GABRIEL(LE)
Article
publié dans la Lettre n° 195
GABRIEL(LE) d’après « Gabriel
» de George Sand. Adaptation et mise en scène Gilles Gleizes avec
Olivier Achard, Jauris Casanova, Christophe Garcia, Isabelle Legueurlier,
Philippe Maymat, Sarah Mesguich, Sylvie Ollivier, Daniel Schröpfer.
Depuis sa plus tendre enfance, le prince Gabriel a été élevé
à l’écart du monde, dans l’étude, les préceptes stricts de la religion
et dans la plus grande liberté, mais dans l’ignorance totale de
son véritable sexe. Son grand-père, Le prince de Bramante, a décidé
de lui léguer titre et fortune au détriment d’Astolphe, cousin de
Gabriel, héritier légitime. Le jour vient où le vieil homme annonce
à Gabriel qu’il est du sexe féminin mais qu’il devra continuer de
le cacher s’il veut hériter. Gabriel(le) révolté(e), décide de partir
à la recherche de son cousin afin de s’en faire un ami et de partager
avec lui sa fortune. Ils se rencontrent mais sont immédiatement
troublés l’un par l’autre. Gabriel sait pourquoi et en souffre,
mais Astolphe ne comprend pas cette attirance pour son cousin. Un
soir pourtant, la vérité lui éclate au visage. Un amour profond
va les unir qu’ils devront vivre clandestinement. Cependant, si
Gabrielle est une femme, elle a reçu l’éducation d’un homme.
George Sand a couché ce roman dialogué sur le coin d’une table en
1839, en pleine mouvance romantique. Il était destiné à être publié
en feuilleton. A cette époque, ses oeuvres sont des échecs. Suivant
les conseils de Balzac, elle tente de remanier Gabriel pour qu’il
soit joué, mais les intrigues théâtrales et politiques ainsi que
le sujet de la pièce, jugé sulfureux, seront des obstacles impossibles
à contourner.
Gilles Gleizes s’est mis au travail, refaisant avec belle inspiration
une adaptation du roman dialogué pour le théâtre, intégrant même
des phrases d’autres oeuvres de l’auteur. La réussite est incontestable.
Si le sujet du travestissement est l’un des grands thèmes du théâtre
et de la littérature, on est ici frappé par l’audace des propos
et par leur modernité.
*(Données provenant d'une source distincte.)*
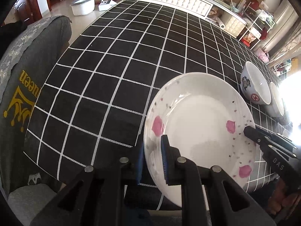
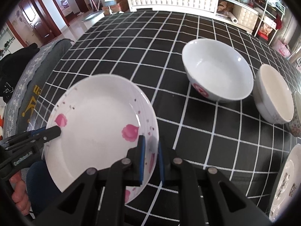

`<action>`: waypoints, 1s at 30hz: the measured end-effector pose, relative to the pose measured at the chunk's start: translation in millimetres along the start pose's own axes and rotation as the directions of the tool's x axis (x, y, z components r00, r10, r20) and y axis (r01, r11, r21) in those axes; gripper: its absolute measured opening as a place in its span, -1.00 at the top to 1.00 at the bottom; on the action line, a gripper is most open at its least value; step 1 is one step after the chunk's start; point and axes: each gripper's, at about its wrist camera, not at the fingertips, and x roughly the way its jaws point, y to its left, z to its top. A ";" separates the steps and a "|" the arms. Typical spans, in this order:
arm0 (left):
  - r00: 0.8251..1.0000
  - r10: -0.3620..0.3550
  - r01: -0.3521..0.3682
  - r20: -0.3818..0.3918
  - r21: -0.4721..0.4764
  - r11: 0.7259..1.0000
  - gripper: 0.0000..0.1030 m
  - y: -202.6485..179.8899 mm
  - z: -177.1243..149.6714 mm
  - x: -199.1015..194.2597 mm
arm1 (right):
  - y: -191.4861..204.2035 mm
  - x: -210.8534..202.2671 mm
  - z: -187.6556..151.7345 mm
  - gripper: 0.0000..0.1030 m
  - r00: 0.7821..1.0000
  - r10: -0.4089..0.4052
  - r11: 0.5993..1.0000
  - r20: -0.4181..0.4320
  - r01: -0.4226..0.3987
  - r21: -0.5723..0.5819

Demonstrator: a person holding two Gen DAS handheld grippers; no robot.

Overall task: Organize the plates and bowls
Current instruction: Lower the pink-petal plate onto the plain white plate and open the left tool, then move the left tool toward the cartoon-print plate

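Observation:
A white plate with pink petals (image 1: 199, 124) is held between both grippers above the near edge of the black checked table (image 1: 116, 56). My left gripper (image 1: 153, 162) is shut on the plate's left rim. My right gripper (image 2: 151, 162) is shut on the plate's right rim (image 2: 101, 124); its finger also shows in the left wrist view (image 1: 252, 131). A white bowl with a red mark (image 2: 218, 69) stands on the table to the right. A second, smaller white bowl (image 2: 274, 96) stands beside it.
A patterned plate (image 2: 287, 184) lies at the right edge of the table. A floral cup (image 2: 297, 124) stands behind it. A grey chair with gold lettering (image 1: 20, 86) stands at the table's left. A white cabinet (image 2: 173, 0) runs behind the table.

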 end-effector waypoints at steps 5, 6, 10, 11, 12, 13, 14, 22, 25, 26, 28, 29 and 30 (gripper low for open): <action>1.000 0.001 -0.001 0.005 0.010 1.000 0.71 -2.7 -1.3 -4.2 | -2.0 -2.4 -1.7 0.67 1.000 0.016 1.000 0.005 -0.016 0.010; 1.000 0.000 -0.001 0.009 0.009 1.000 0.71 -2.5 -1.9 -5.8 | -2.5 -3.8 -2.7 0.67 1.000 0.019 1.000 0.010 -0.019 0.015; 1.000 -0.015 0.015 0.026 -0.002 1.000 0.71 -0.9 -5.1 -16.6 | -2.3 -13.2 -7.0 0.67 0.999 0.022 0.999 0.025 -0.023 0.033; 0.999 -0.014 0.014 0.031 0.003 1.000 0.71 -1.5 -6.1 -19.7 | -3.4 -19.1 -8.9 0.67 0.999 0.027 0.998 0.034 -0.029 0.049; 0.999 -0.017 0.017 0.039 0.009 1.000 0.71 -2.6 -7.1 -24.1 | -2.6 -22.4 -9.3 0.67 0.999 0.030 0.998 0.040 -0.032 0.055; 0.999 -0.021 0.020 0.045 0.016 1.000 0.71 -4.3 -7.5 -28.0 | -1.5 -27.2 -10.3 0.67 0.998 0.034 0.998 0.049 -0.036 0.057; 0.998 -0.024 0.022 0.052 0.024 0.999 0.71 -7.0 -7.9 -33.0 | -0.3 -33.2 -11.4 0.67 0.998 0.031 0.998 0.061 -0.035 0.059; 0.986 -0.071 0.050 0.149 0.141 0.989 0.71 -51.6 -16.8 -83.8 | -3.5 -84.4 -21.7 0.64 0.988 -0.001 0.998 0.153 -0.008 0.060; 0.981 -0.090 0.059 0.171 0.176 0.983 0.69 -67.1 -21.4 -97.9 | -5.6 -103.4 -26.9 0.51 0.982 -0.021 0.998 0.190 0.009 0.063; 0.979 -0.096 0.062 0.179 0.187 0.980 0.68 -72.7 -24.0 -103.3 | -7.3 -111.7 -29.7 0.36 0.978 -0.029 0.998 0.206 0.017 0.062; 0.975 -0.110 0.068 0.193 0.211 0.975 0.62 -84.3 -28.9 -112.5 | -9.1 -125.1 -33.5 0.12 0.971 -0.042 0.998 0.237 0.029 0.058; 0.973 -0.115 0.070 0.200 0.221 0.973 0.58 -88.9 -30.5 -116.4 | -9.8 -133.4 -36.0 0.09 0.965 -0.053 0.998 0.257 0.039 0.058; 0.970 -0.124 0.073 0.208 0.238 0.969 0.54 -95.9 -33.4 -121.4 | -10.6 -139.1 -37.4 0.03 0.961 -0.058 0.997 0.270 0.043 0.061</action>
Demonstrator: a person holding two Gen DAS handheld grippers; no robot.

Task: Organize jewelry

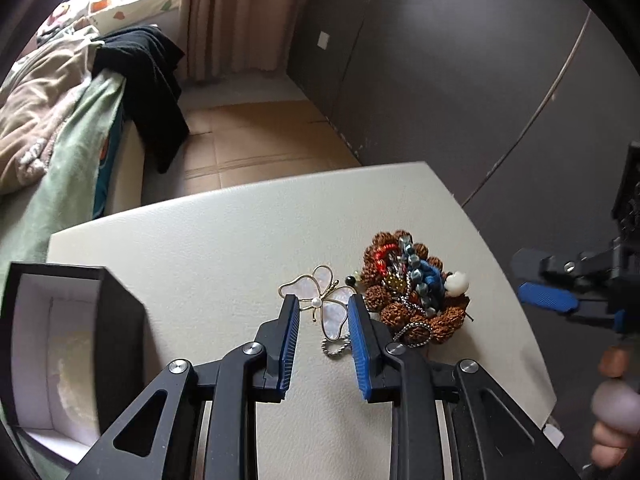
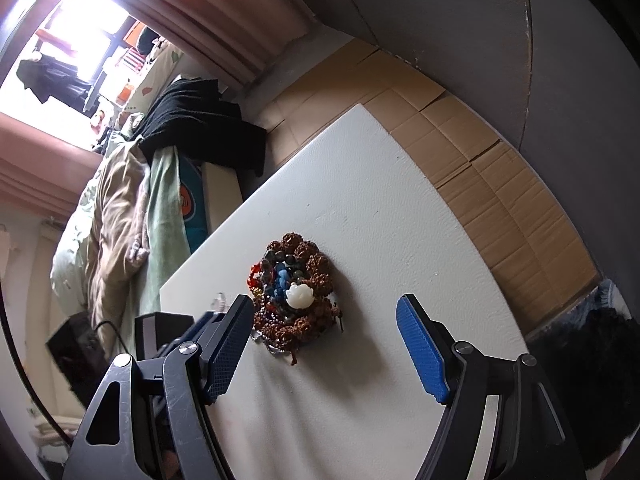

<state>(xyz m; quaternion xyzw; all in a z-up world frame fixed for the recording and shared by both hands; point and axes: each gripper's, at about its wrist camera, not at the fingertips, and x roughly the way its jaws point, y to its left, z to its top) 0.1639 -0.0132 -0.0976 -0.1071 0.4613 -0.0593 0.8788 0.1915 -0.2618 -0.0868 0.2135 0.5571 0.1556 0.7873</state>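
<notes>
Bare white table top [image 2: 360, 184] lies open beyond the tangled heap of brown-bead bracelets [image 1: 412, 286], while the open black gift box [image 1: 68, 344] blocks the left side.

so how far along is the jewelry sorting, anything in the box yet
Barely started, it seems. The open black box shows only its pale lining, no jewelry visible inside. In hand: the left gripper is open around the butterfly brooch, not yet closed on it. Left to do: the brooch, the ball chain and the whole beaded bracelet pile remain on the white table. The right gripper is open and empty.
</notes>
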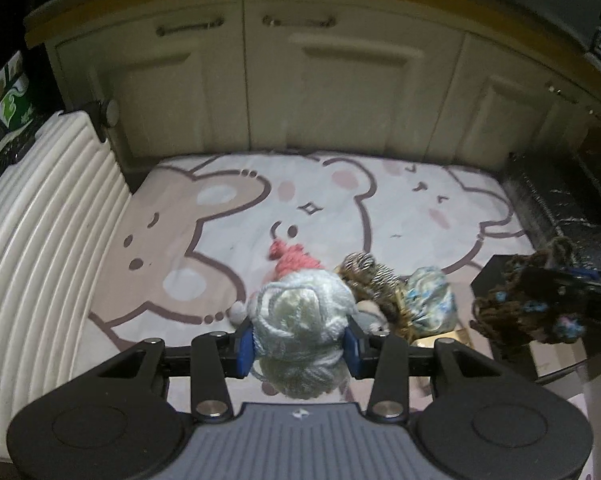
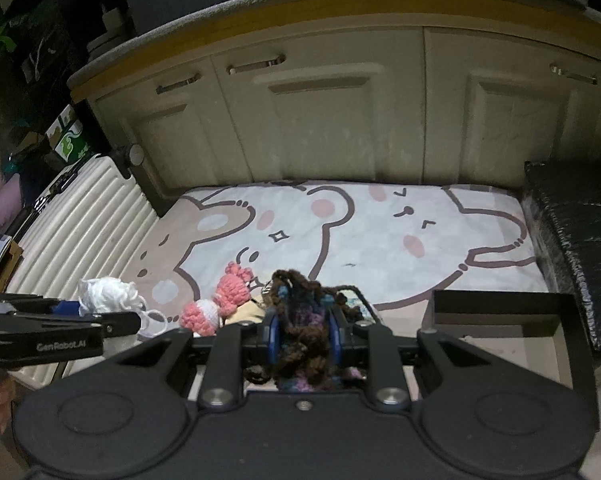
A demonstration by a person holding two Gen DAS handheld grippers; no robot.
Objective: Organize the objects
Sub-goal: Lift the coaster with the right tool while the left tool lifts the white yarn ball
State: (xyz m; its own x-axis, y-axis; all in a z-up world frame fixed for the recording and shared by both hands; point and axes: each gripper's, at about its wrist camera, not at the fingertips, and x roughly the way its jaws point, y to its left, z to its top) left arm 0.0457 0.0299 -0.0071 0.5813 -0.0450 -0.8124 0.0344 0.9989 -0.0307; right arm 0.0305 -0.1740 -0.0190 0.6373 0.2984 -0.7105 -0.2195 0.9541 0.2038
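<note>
My left gripper (image 1: pixel 300 344) is shut on a pale white ball of yarn (image 1: pixel 300 316), held up above the bear-print mat (image 1: pixel 340 200). Just beyond it on the mat lie a pink crochet piece (image 1: pixel 292 258), a brown striped skein (image 1: pixel 368 276) and a blue-and-white skein (image 1: pixel 430 300). My right gripper (image 2: pixel 304 336) is shut on a dark brown yarn bundle with blue and pink flecks (image 2: pixel 300 320). It hangs to the right of the pile, near an open black box (image 2: pixel 500 308). In the right wrist view the pink-and-white crochet piece (image 2: pixel 220 304) lies between the two grippers.
A white ribbed suitcase (image 1: pixel 40 240) lies along the mat's left side. Cream cabinet doors (image 1: pixel 320 80) close off the back. A black foil-wrapped block (image 1: pixel 560 208) borders the mat on the right. A green-and-white carton (image 1: pixel 12 96) stands at the far left.
</note>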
D’un coup de plume vif et acéré, George Sand
bouleverse les conventions et met le doigt sur tout ce qui règne
en maître depuis toujours dans notre société: la misogynie, voire
la haine et le mépris de l’homme pour la femme, son goût de la puissance
et de la domination, sa faiblesse pour l’argent, la fortune. De
l’autre côté de la balance, elle dresse un constat assez féministe
de la femme et de sa recherche constante et prioritaire de l’amour
absolu qui primera toujours chez elle sur toute autre considération.
La mise en scène et la scénographie écartent avec maestria la grande
difficulté de la multiplicité des lieux et du passage du temps qui
avaient lieu d’être puisqu’il ne s’agissait que d’une oeuvre destinée
à être lue. On est bien loin du rigoureux principe: en un seul jour,
en un seul lieu, une seule intrigue. Et pourtant, il y a dans cette
oeuvre toutes les qualités d’une grande tragédie classique. Ce qui
frappe surtout c’est la profonde connaissance de l’âme dans la démonstration
de l’auteur. On est aussi touché par la véracité, la profondeur
de l’étude des caractères et des sentiments et par la beauté du
texte, remarquablement travaillé par Gilles gleizes et restitué
par des comédiens formidables, Sarah Mesguich en tête. Balzac avait
vu juste lorsque, lisant le roman dialogué deux ans après son écriture,
il l’avait comparé à du Shakespeare. Venant de lui, ce n’était pas
un mince compliment. Théâtre 14 Jean-Marie Serreau 14e (01.45.45.49.77).